Awards would take place later that night in the park pavilion. I would be relieved to take a 4th in Enduro and a 2nd behind Gabe in downhill. The other team mates would also place well in their respective categories. It would prove to be a great weekend of racing for our team. We cleaned up and hit the road back to Cebu. Arriving in the early morning hours
The air quality here is not the best. I’m fortunate enough to be able to use an xrm 125 cc mini bike to get around on, but being jammed in traffic definitely flares up my breathing problems. Thankfully the healthcare here is consistent and cordial, and breathing treatments are easy and cheap. But it does make me feel like a pansy. Oh well. At least I can breathe.
I missed out on a lucrative job offer with an American company here, which would ultimately cut down on my time here. I recognized it wasn’t meant to be and continued on with my day to day unfazed.
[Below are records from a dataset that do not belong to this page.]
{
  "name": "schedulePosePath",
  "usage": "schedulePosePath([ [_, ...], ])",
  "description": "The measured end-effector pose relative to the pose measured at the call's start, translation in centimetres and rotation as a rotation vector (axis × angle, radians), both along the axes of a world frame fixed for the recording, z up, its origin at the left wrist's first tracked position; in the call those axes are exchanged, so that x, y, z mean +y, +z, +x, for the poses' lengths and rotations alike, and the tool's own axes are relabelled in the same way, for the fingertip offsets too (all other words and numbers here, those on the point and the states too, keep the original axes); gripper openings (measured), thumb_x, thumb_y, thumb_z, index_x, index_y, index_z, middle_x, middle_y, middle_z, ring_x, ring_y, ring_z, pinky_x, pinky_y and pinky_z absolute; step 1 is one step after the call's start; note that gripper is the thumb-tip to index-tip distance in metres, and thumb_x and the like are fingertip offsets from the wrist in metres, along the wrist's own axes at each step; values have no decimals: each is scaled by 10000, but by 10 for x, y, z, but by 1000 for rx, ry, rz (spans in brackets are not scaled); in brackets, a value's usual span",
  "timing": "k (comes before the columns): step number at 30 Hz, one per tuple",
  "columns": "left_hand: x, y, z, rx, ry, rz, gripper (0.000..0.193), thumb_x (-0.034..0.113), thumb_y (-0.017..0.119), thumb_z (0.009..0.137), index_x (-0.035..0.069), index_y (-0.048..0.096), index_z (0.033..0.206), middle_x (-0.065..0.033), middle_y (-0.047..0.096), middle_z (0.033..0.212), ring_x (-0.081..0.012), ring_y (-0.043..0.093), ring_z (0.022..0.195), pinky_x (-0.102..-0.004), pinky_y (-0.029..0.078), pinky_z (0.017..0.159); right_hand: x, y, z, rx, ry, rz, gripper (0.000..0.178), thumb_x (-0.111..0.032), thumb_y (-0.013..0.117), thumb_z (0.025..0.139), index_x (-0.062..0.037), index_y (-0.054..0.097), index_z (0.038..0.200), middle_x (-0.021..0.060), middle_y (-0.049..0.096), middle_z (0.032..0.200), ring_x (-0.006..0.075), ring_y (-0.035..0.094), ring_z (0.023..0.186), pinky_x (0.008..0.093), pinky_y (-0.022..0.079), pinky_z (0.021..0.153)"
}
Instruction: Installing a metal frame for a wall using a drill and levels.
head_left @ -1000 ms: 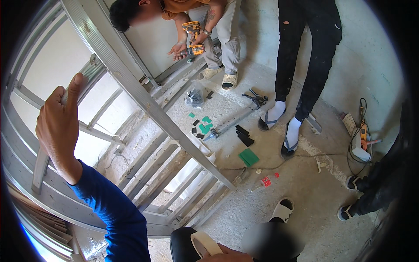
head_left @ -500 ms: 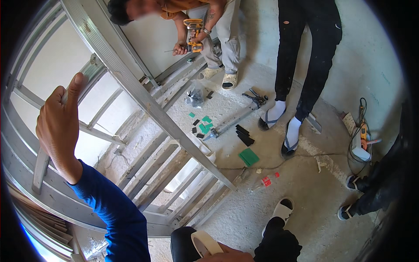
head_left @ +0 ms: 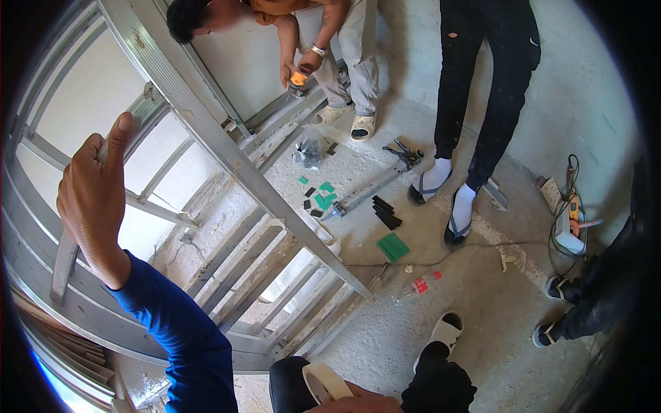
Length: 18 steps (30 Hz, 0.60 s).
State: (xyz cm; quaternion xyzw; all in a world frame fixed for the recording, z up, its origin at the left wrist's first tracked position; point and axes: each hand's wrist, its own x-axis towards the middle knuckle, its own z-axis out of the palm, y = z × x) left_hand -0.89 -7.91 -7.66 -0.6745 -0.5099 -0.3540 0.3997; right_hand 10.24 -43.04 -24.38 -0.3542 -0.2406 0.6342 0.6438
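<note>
My left hand (head_left: 93,199), in a blue sleeve, is raised at the left with its fingers wrapped round a rung of an aluminium stepladder (head_left: 227,155). The thumb points up along the metal. At the lower edge, my right hand (head_left: 372,401) is partly cut off by the frame. It holds a roll of cream masking tape (head_left: 327,383) against my dark-clothed leg. Most of that hand's fingers are out of sight.
Beyond the ladder a bending co-worker (head_left: 330,34) holds a yellow-and-black power tool (head_left: 298,79). Another person's black-trousered legs (head_left: 485,89) stand near a caulking gun (head_left: 375,186). Green pads (head_left: 392,247), a plastic bottle (head_left: 418,286) and a corded tool (head_left: 573,206) lie around.
The co-worker has swung the power tool lower and turned it, with the head leaning further down. My hands, the ladder and the tape roll have stayed in place.
</note>
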Motion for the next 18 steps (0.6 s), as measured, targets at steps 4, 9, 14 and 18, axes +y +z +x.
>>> schedulePosePath([
  [4,-4,5,4,12,48,-42,724,822,463,820,134,622,662,-30,561,565,-125,578,552,-317,475,582,-2,1,1,28,-19,49,202,-80,677,925,6,702,1105,-30,525,838,34,425,691,208,327,612],
  [9,-11,8,11,-62,59,-129,757,798,450,855,81,664,738,-85,611,646,-235,616,635,-384,493,709,-3,8,8,-90,25,-49,195,-99,677,933,-6,704,1102,-30,495,813,30,398,616,222,303,545],
  [14,8,5,-9,-11,143,-26,887,824,394,844,70,683,1209,-179,697,1153,-352,654,1113,-503,475,989,1,9,6,78,15,-4,170,-100,687,924,-18,715,1071,-27,486,841,38,380,592,238,301,528],
  [18,11,8,-14,7,96,-95,847,810,386,857,99,690,1204,-171,706,1129,-336,672,1085,-508,518,933,5,6,13,-98,-23,58,174,-108,731,887,-53,727,1052,-5,495,867,55,389,621,258,311,542],
])
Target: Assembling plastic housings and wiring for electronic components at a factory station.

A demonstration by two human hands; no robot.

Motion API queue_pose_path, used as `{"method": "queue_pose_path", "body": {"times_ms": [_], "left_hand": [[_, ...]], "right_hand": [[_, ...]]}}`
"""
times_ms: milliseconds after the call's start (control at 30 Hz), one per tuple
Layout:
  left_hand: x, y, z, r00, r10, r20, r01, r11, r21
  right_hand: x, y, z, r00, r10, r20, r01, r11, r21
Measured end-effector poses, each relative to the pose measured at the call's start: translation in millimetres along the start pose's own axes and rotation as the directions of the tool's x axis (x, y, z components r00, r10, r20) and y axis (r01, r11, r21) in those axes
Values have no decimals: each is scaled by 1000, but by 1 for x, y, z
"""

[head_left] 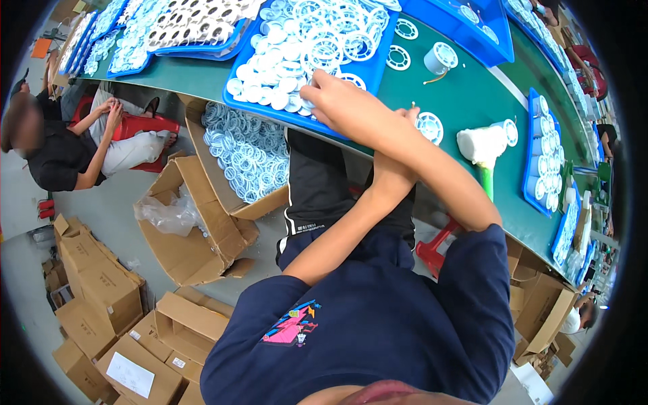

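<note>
My forearms cross, the right one over the left. My right hand (337,101) reaches over the near edge of a blue tray (388,50), fingers curled down at the small white discs (270,81). Whatever its fingertips grip is hidden. White rings (327,50) fill the tray's other side. My left hand (407,119), mostly behind the right forearm, is closed at a white spool (429,128); its grip is partly hidden. Right of it lies a mallet with a white wrapped head (480,144) and green handle (487,182), beside another white spool (510,132).
A wound spool (442,57) and loose white rings (398,58) lie on the green table (412,88). A blue bin (466,30) stands behind. A blue tray of spools (533,192) sits right. Below are a carton of rings (246,152) and a red stool (432,250). A person (74,148) sits left.
</note>
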State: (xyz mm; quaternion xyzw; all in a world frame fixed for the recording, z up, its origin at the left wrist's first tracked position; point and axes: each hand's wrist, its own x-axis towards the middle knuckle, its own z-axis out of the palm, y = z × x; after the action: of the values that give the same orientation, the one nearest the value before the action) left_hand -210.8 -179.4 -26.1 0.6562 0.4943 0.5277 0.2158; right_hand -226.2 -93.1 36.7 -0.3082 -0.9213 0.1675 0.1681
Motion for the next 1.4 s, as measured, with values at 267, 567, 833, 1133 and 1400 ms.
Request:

I expressed an interest in seeing the hillsides here in Cebu, to Tom, our team manager, and he rallied Carlos to go on a mini moto adventure through the local mountainside. We left mid day on a sunday and spent the entire day blazing down single track and village roads on the back side of Cebu. We would stop frequently to joke around and buy snacks from small village stores. After riding for several hours, we would venture down onto a mountain top lake, surrounded by forest. Our climb back up ended at our usual roadside stop, the antique shop, where we would be greeted, once again, by sheeting rain. We would take refuge in a small vulcanizing shop where I had to have my rear inner tube changed after rallying a little too hard.
Tom would create an amazing blog article covering our team adventure for the race, and would land us on the front page of Pinkbike.com. I’ve been following the website ever since I could remember and I was completely elated to make the front page feed, regardless if it was during red bull rampage week or not.
Life in the Philippines continues to grant me amazing adventures with amazing people. And I’m happy to call it home for now.